▸ What the task requires
Could you return the data below exactly as it appears?

<<<<

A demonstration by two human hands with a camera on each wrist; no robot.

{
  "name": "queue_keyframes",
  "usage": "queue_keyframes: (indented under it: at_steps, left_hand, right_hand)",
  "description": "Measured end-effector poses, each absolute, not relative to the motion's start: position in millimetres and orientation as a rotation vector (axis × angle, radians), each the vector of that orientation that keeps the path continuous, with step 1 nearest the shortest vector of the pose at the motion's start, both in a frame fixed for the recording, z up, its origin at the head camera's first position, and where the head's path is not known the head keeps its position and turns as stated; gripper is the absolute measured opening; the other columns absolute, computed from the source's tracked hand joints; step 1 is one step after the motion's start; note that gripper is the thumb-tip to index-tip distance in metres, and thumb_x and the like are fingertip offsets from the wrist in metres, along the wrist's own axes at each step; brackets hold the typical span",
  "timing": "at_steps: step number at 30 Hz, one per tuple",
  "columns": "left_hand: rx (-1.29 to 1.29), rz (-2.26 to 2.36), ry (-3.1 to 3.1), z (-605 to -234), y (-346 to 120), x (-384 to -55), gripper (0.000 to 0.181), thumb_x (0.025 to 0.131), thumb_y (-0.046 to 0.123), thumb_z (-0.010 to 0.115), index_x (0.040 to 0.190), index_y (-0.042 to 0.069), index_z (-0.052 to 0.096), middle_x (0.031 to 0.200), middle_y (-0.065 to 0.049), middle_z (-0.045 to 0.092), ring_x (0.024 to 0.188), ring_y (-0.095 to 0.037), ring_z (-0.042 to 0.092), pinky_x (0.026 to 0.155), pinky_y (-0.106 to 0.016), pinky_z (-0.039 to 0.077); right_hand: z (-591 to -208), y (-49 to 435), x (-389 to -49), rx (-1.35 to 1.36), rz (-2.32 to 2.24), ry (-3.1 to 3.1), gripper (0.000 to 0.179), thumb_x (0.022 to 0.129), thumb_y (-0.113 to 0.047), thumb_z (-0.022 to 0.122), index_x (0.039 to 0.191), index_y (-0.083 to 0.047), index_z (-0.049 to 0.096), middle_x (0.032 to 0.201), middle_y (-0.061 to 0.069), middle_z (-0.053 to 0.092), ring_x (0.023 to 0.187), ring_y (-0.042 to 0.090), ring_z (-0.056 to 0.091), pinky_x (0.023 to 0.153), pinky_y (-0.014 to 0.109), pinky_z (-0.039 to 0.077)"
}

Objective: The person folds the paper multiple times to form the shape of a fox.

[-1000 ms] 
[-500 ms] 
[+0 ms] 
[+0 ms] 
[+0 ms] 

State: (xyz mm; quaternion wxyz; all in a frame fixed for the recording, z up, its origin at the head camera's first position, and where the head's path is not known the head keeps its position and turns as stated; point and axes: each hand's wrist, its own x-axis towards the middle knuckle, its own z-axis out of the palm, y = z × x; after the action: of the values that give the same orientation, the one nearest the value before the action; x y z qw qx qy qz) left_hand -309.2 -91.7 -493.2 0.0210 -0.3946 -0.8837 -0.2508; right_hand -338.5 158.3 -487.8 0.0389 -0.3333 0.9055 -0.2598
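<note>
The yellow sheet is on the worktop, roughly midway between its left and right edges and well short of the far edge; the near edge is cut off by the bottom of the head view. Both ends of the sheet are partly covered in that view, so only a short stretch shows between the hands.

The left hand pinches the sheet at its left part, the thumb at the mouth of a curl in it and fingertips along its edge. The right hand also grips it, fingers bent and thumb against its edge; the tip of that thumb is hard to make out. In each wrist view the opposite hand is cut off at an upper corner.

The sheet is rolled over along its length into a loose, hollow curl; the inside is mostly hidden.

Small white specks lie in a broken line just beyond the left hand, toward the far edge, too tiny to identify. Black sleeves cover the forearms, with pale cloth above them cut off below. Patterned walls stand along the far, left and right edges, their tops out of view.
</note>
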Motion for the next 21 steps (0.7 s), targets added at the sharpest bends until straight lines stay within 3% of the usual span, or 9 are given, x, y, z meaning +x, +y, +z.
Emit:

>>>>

▸ Your response
A demonstration by two human hands with a camera on each wrist; no robot.

{
  "name": "queue_keyframes",
  "usage": "queue_keyframes: (indented under it: at_steps, left_hand, right_hand)",
  "description": "Measured end-effector poses, each absolute, not relative to the motion's start: position in millimetres and orientation as a rotation vector (axis × angle, radians), each the vector of that orientation that keeps the path continuous, with step 1 nearest the shortest vector of the pose at the motion's start, both in a frame fixed for the recording, z up, its origin at the head camera's first position, and where the head's path is not known the head keeps its position and turns as stated; gripper is the absolute measured opening; the other columns absolute, computed from the source's tracked hand joints; step 1 is one step after the motion's start; note that gripper is the thumb-tip to index-tip distance in metres, and thumb_x and the like are fingertip offsets from the wrist in metres, along the wrist's own axes at each step; brackets hold the typical span",
  "timing": "at_steps: step number at 30 Hz, one per tuple",
  "columns": "left_hand: rx (-1.29 to 1.29), rz (-2.26 to 2.36), ry (-3.1 to 3.1), z (-605 to -234), y (-346 to 120), x (-384 to -55), gripper (0.000 to 0.181), thumb_x (0.025 to 0.131), thumb_y (-0.046 to 0.123), thumb_z (-0.010 to 0.115), index_x (0.040 to 0.190), index_y (-0.042 to 0.069), index_z (-0.052 to 0.096), middle_x (0.031 to 0.200), middle_y (-0.065 to 0.049), middle_z (-0.045 to 0.092), ring_x (0.024 to 0.188), ring_y (-0.095 to 0.037), ring_z (-0.042 to 0.092), pinky_x (0.026 to 0.155), pinky_y (-0.106 to 0.016), pinky_z (-0.039 to 0.077); right_hand: z (-591 to -208), y (-49 to 435), x (-389 to -49), rx (-1.35 to 1.36), rz (-2.32 to 2.24), ry (-3.1 to 3.1), gripper (0.000 to 0.179), thumb_x (0.022 to 0.129), thumb_y (-0.113 to 0.047), thumb_z (-0.022 to 0.122), index_x (0.039 to 0.191), index_y (-0.083 to 0.047), index_z (-0.049 to 0.096), middle_x (0.032 to 0.201), middle_y (-0.061 to 0.069), middle_z (-0.053 to 0.092), ring_x (0.023 to 0.187), ring_y (-0.042 to 0.090), ring_z (-0.056 to 0.091), pinky_x (0.023 to 0.153), pinky_y (-0.014 to 0.109), pinky_z (-0.039 to 0.077)"
}

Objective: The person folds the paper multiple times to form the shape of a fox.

[-1000 ms] 
[-500 ms] 
[+0 ms] 
[+0 ms] 
[+0 ms] 

State: (xyz mm; quaternion wxyz; all in a frame fixed for the recording, z up, its origin at the head camera's first position, and where the head's path is not known the head keeps its position and turns as stated; point and axes: each hand's wrist, its own x-axis towards the middle knuckle, its own z-axis out of the palm, y = z × x; after the action: of the values that give the same orientation, the one nearest the value before the action; x y z qw qx qy qz) left_hand -309.2 -91.7 -493.2 0.0210 -0.3946 -0.8837 -0.2508; right_hand -338.5 158.3 -487.8 0.0389 -0.3333 0.9055 -0.2598
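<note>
The yellow sheet is on the worktop, roughly midway between its left and right edges and well short of the far edge; the near edge is cut off by the bottom of the head view. Both ends of the sheet are partly covered in that view, so only a short stretch shows between the hands.

The left hand pinches the sheet at its left part, the thumb at the mouth of a curl in it and fingertips along its edge. The right hand also grips it, fingers bent and thumb against its edge; the tip of that thumb is hard to make out. In each wrist view the opposite hand is cut off at an upper corner.

The sheet is rolled over along its length into a loose, hollow curl; the inside is mostly hidden.

Small white specks lie in a broken line just beyond the left hand, toward the far edge, too tiny to identify. Black sleeves cover the forearms, with pale cloth above them cut off below. Patterned walls stand along the far, left and right edges, their tops out of view.
</note>
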Motion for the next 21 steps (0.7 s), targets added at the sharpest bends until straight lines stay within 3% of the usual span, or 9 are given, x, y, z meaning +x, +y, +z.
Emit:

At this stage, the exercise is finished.